In 2008, the Washington Times reported on how DHS official Paul S. Ruwaldt of the Science and Technology Directorate, office of Research and Development, wrote to Lamperd Less Lethal, Inc. indicating that the Department of Homeland Security was ready to purchase devices from the company that would be used to deliver incapacitating shocks to airline passengers, all of whom would be mandated to wear the shock bracelet once they checked in for their flight.
The so-called “safety bracelet,” also known as the Electronic ID Bracelet, was designed to replace a boarding pass and be capable of tracking the passenger through the airport by means of GPS technology. The device would also contain details about the passenger and their flight plans.
The primary function of the device was to allow airport officials and flight crews to deliver an incapacitating electric shock to travelers by means of Electro-Muscular Disruption (EMD), completely immobilizing the individual for minutes. The bracelet would be worn by all travelers until they disembarked at their location. The patent for the device admits that all passengers could be incapacitated if the devices are activated.
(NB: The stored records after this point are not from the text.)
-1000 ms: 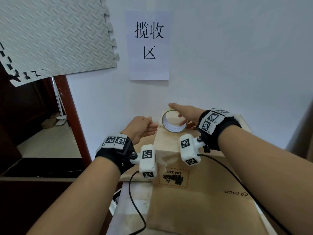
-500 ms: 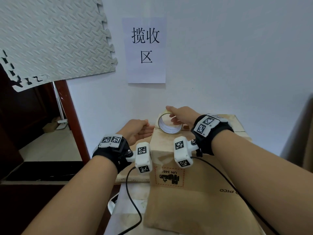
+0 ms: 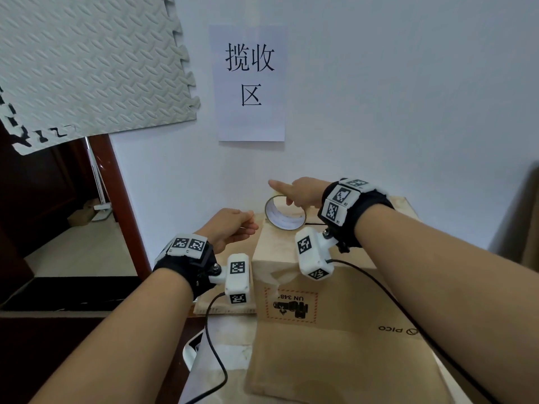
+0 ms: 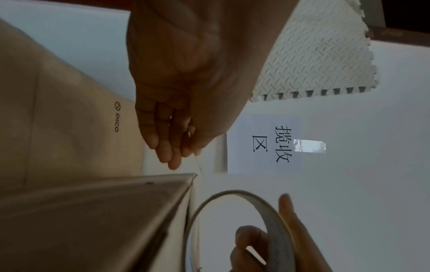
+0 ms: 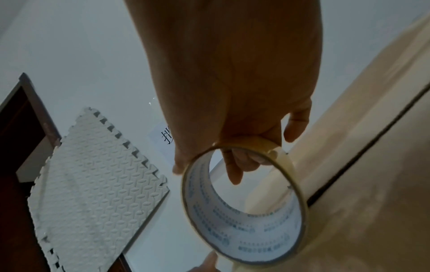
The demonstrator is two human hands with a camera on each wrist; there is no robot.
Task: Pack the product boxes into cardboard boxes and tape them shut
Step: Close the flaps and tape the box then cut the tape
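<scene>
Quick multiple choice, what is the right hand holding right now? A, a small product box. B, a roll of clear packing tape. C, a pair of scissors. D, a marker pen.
B: the right hand has its fingers hooked through the core of the roll of tape, held at the far end of the cardboard box.

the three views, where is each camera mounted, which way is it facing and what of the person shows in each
Head: worn on the head, looking forward and down at the cardboard box against the wall; both forearms and hands show.
Left wrist: under the left hand, looking along its fingers toward the wall sign.
Right wrist: under the right hand, looking along the fingers that hold the tape roll.
Shared: the tape roll, the box and the foam mat appear in all three.
</scene>
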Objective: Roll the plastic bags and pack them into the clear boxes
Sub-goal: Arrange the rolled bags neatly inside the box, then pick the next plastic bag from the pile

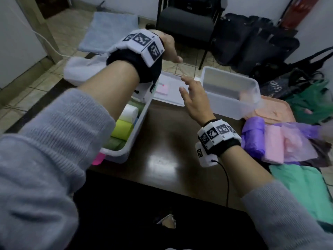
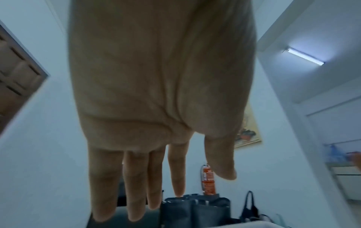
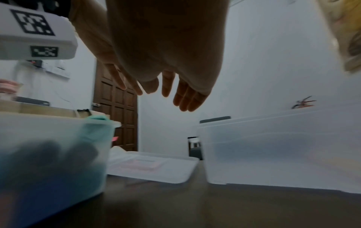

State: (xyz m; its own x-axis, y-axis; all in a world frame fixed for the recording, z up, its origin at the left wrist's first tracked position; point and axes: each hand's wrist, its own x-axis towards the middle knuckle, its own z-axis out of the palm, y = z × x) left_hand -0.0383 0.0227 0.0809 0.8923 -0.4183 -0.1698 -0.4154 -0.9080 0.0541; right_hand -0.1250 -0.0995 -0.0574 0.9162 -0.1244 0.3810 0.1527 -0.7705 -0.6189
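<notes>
Hovering with straight, empty fingers, the left hand (image 1: 169,49) and right hand (image 1: 195,98) flank the flat translucent plastic lid (image 1: 169,91) at the dark counter's (image 1: 162,141) far edge.

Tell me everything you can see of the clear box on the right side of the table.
The right clear box is a rectangular tub of frosted translucent plastic with rounded corners and a rolled rim. It has no lid on and stands upright on the dark table, its near edge over a peach-coloured lid. It looks nearly empty; something pinkish shows blurred at one corner. Neither hand touches it; the right hand hovers just left of it.
</notes>
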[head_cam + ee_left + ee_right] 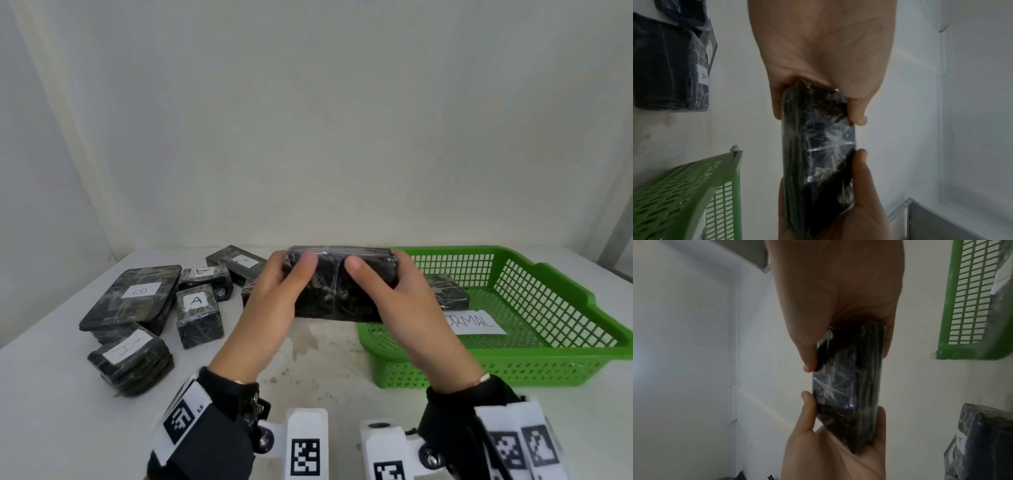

Following a wave of negative publicity, the DHS pulled the plug on its interest in the torture bracelet, and Lamperd Less Lethal, Inc. set about removing the letters from Ruwaldt it had previously proudly displayed on its website.
The fact that the torture bracelet was ever seriously considered at all should send chills down the spine of every American who values their dignity, especially given the endless train of TSA abuse stories that pour in on a weekly basis.